What the task asks
From the listing below, copy each line that contains the word "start".

== Data section ==

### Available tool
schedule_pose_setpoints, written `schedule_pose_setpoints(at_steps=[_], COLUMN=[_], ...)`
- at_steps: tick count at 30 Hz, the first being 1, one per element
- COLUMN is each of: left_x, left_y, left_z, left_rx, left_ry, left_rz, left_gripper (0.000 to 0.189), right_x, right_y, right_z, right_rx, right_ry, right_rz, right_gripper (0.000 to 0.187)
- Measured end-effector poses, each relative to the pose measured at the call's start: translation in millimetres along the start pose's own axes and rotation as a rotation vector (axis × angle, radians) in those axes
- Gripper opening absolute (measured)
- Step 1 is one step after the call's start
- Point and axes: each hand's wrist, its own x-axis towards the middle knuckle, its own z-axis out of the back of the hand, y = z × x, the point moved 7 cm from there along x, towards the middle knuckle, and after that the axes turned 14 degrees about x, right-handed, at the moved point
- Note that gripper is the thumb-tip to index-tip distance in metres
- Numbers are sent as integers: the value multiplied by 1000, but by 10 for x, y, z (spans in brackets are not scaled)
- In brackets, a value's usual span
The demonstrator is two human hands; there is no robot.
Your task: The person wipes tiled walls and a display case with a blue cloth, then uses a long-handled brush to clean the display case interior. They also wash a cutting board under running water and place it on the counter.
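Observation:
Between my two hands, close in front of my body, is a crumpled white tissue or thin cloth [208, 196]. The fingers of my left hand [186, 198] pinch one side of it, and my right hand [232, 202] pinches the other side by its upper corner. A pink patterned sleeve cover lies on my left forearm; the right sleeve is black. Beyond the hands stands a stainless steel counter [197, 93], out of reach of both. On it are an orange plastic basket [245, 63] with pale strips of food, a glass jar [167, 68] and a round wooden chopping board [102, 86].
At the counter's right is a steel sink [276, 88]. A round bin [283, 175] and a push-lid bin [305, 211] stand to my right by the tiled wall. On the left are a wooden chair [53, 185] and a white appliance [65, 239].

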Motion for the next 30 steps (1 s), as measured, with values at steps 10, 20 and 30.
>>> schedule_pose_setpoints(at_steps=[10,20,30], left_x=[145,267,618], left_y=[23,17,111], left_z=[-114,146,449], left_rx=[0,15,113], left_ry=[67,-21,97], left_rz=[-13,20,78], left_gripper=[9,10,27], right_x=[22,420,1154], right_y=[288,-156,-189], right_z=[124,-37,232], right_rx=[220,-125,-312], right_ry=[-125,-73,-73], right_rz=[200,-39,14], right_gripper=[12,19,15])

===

Expected answer
- Measured end-effector poses, each relative to the pose measured at the call's start: translation in millimetres along the start pose's own axes and rotation as a rotation vector (axis × angle, radians) in those axes
- Step 1 is one step after the call's start

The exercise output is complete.